There are plenty of reasons why they would want that to happen, though, and the biggest of all is iPad marketability. To people who, for example, think a ReadWriteWeb post is actually the Facebook login page, the iPad is a mysterious device indeed, with few sellable qualities. Why would such people pay for the ultimate web browsing experience, for example, when they’re terrified of the web? What they will pay for, and what they do understand, is TV.
Bestselling shows offered at a dollar isn’t only an attempt to woo iTunes TV-viewers to the new platform, although it will probably help do that. The advantage of such competitive pricing for a single, popular type of media is that it will make the iPad a destination device for said media, in the same way that the iPod has become the digital music player.

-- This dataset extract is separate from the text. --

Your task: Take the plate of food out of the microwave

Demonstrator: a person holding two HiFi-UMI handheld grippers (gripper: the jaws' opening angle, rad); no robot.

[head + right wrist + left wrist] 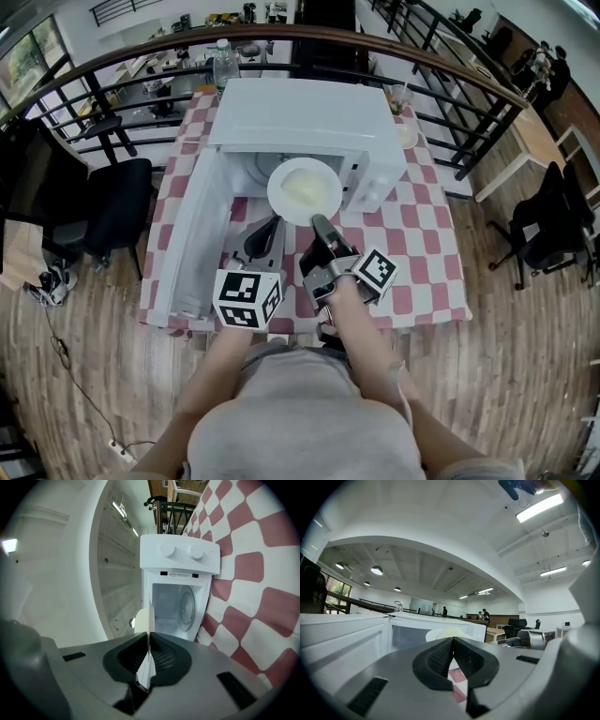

Apps might sell the iPod touch and iPhone now, but make no mistake, what sold their predecessors and allowed them to even exist in the first place was music.
TV could do for the iPad what music did for the iPod, and Apple knows it. Sure, the iPad has apps, but I’d be willing to bet that apps still remain mostly untouched territory for a massive number of people who use the media playback capabilities of their iPods and iPhones. Books aren’t priced competitively enough, nor do they appeal to a wide enough market to create the kind of consumer rush Apple is looking for with its new device. No, it has to be TV, and for that to become a reality, consumers have to see prices that compete with or improve upon cable subscription models.
Offering cheaper TV is a step in the right direction, but there is an alternative if talks break down and Apple can’t offer steep discounts on its current TV prices, which by all accounts are fairly high. Apple should merely open the platform a little by either developing easy conversion options itself for .avi files and other formats, built right into iTunes, or by encouraging third-party companies to do so. In short, make it easier for users to get their own files onto the device, and you broaden the hardware’s appeal immensely.
Apple currently makes it somewhat difficult to get your own differently formatted media onto its devices because by doing so, it encourages content providers to offer their media for licensed use with the device. It gives Cupertino the ability to negotiate with those providers, since Apple is actually protecting their interests by discouraging piracy.
But if networks don’t begin to take Apple seriously as a contender to cable companies and other TV service providers by offering competitive prices, I say the Mac-maker is well within its right to go its own way and open the platform up. Consumers will reward them with big hardware spends to make up for lost media revenue.